De janeiro a agosto. GNR fiscaliza 21.567 estrangeiros e detém 232
A Guarda aponta que a sua atuação "tem registado uma evolução significativa desde que assumiu estas competências, fruto de uma crescente maturidade operacional, da capacitação técnica contínua dos militares e do aprofundamento do conhecimento prático no terreno".
A Guarda Nacional Republicana fiscalizou, em oito meses, um total de 21.567 estrangeiros, tendo efetuado 232 detenções. De janeiro a agosto, foram ainda elaborados 1.500 autos de contraordenação e emitidas 348 notificações com vista ao abandono voluntário do país.
Em comunicado, a GNR adianta que a Unidade de Controlo Costeiro e de Fronteiras e os Comandos Territoriais fiscalizaram, entre 29 de outubro de 2023 e 31 de agosto de 2026, 103.212 estrangeiros nas respetivas áreas de jurisdição territorial. Houve 459 detenções.Desde outubro de 2023, foram elaborados 8.670 autos de contraordenação e emitidas 1.068 notificações para o abandono voluntário.
Recorde-se que, a partir de 29 de outubro de 2023, face à extinção do Serviço de Estrangeiros e Fronteiras, a GNR assumiu competências no controlo das fronteiras marítimas e terrestres e de fiscalização de cidadãos estrangeiros na totalidade da sua área de ação, ou seja, perto de 94 por cento do território português.
No ano passado, as ações de fiscalização abrangeram 54.739 estrangeiros e a GNR fez 210 detenções.
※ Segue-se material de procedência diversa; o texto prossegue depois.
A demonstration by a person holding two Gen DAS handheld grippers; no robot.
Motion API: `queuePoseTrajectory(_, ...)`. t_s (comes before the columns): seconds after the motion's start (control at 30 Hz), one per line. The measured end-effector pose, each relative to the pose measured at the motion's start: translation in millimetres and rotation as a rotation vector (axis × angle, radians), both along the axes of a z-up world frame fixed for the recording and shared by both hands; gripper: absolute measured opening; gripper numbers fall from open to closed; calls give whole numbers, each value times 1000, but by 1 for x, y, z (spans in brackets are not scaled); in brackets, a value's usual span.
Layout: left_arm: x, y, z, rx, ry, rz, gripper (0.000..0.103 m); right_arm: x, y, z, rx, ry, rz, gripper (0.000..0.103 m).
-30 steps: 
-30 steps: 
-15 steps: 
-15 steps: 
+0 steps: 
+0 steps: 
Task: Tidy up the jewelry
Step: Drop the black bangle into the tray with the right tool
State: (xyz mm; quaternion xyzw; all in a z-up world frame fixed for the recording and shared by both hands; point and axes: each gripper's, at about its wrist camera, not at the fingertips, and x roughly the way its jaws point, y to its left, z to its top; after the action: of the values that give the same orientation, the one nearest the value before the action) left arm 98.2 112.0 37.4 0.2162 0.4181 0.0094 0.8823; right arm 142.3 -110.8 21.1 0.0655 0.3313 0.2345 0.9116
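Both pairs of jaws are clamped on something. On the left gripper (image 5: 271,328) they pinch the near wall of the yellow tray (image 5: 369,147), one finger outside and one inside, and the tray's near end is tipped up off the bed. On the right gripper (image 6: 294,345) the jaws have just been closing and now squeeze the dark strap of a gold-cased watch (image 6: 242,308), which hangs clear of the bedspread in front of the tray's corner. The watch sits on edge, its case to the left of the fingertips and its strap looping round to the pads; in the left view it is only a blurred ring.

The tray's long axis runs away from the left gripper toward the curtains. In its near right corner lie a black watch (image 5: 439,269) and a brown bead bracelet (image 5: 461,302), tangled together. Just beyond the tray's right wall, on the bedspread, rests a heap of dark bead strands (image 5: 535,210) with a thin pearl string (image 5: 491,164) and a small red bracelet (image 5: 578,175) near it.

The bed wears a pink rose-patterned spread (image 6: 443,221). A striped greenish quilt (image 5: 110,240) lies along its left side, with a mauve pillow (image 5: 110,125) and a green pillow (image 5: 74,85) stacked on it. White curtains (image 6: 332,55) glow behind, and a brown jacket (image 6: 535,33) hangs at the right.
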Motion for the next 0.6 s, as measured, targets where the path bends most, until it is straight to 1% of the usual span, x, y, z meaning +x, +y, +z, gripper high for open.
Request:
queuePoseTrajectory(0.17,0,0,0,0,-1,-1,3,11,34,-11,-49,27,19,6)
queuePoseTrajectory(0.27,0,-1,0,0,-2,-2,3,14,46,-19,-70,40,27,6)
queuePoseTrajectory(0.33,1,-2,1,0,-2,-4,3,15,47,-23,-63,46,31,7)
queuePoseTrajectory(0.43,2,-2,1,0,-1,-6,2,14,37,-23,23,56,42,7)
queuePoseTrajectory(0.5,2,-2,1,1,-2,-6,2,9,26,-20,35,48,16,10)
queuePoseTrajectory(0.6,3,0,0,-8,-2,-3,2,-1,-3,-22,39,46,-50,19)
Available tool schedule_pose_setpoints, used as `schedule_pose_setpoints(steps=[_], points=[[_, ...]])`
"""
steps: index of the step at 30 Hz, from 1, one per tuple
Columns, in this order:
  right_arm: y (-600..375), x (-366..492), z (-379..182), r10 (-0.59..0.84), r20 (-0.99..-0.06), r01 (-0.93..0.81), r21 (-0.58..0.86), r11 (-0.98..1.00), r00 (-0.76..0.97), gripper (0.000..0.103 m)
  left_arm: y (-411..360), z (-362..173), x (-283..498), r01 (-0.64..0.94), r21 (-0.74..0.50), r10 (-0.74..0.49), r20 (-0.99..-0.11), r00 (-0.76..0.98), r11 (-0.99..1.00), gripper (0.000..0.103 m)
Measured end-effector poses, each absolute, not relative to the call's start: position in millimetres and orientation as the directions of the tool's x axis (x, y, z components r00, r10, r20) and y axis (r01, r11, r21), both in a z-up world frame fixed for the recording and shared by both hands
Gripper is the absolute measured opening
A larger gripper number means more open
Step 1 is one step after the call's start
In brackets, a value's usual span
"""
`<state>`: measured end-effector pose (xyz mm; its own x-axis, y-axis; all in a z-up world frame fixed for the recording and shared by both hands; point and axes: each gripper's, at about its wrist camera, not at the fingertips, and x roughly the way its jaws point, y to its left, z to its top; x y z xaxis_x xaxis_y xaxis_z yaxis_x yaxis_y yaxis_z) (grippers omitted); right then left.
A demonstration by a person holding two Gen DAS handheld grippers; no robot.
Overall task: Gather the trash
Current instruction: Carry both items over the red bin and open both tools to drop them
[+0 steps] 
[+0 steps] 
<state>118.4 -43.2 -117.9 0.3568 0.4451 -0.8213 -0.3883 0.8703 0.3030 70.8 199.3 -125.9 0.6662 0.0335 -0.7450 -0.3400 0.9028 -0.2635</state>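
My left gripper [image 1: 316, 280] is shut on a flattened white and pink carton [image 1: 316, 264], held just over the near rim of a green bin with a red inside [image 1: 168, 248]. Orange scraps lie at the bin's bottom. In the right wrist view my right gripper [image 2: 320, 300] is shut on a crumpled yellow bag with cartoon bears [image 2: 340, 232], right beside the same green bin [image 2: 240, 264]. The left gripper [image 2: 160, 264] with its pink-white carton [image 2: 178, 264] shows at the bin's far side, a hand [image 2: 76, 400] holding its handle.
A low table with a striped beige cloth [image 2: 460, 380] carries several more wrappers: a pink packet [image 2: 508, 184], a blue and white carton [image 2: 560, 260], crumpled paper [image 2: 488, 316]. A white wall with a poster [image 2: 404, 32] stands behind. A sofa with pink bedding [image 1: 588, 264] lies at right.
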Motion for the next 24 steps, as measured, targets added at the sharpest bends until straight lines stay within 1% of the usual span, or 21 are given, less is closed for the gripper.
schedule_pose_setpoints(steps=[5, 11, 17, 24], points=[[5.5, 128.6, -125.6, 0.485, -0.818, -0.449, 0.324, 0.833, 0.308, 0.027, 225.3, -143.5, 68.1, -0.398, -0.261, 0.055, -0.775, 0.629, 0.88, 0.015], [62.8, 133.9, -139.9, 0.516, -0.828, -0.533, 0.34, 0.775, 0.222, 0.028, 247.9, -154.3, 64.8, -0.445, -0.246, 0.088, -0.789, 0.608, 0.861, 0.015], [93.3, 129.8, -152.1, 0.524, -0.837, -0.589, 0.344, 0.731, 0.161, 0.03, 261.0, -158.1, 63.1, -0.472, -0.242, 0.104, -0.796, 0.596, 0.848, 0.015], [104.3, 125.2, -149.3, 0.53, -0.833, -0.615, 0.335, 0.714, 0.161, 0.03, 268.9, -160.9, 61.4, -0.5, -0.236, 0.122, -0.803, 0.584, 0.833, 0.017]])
Houve 4.414 autos de contraordenação e 372 notificações para abandono voluntário.Em 2024, haviam sido fiscalizados 25.904 cidadãos estrangeiros, com registo de 17 detenções, 2.730 autos de contraordenação e 47 notificações de abandono.
Desde 29 de outubro de 2023, a GNR fiscalizou 46.069 estrangeiros na via pública, 20.475 no comércio, 11.504 na indústria, 9.615 em terminais rodoviários e estações ferroviárias, 9.462 na hotelaria e restauração, 5.238 em explorações agrícolas e 849 em lares e Instituições Particulares de Solidariedade Social.
"A GNR, com especial enfoque na atuação do Grupo de Guarda de Fronteiras da UCCF, em articulação com os Comandos Territoriais, assume um papel fundamental na fiscalização e controlo dos movimentos secundários e da permanência de cidadãos estrangeiros em território nacional, bem como na prevenção, deteção e repressão de ilícitos associados, designadamente relacionados com a imigração ilegal, o tráfico de seres humanos e a exploração laboral", lê-se no comunicado.
"A Guarda Nacional Republicana continuará a desenvolver ações de fiscalização em toda a sua área de responsabilidade, de forma permanente e direcionada, com o objetivo de garantir o cumprimento da legislação em vigor, prevenir e combater a criminalidade associada ao auxílio à imigração ilegal, tráfico de pessoas e exploração laboral, assim como dos ilícitos associados à permanência irregular de cidadãos estrangeiros em território nacional", remata.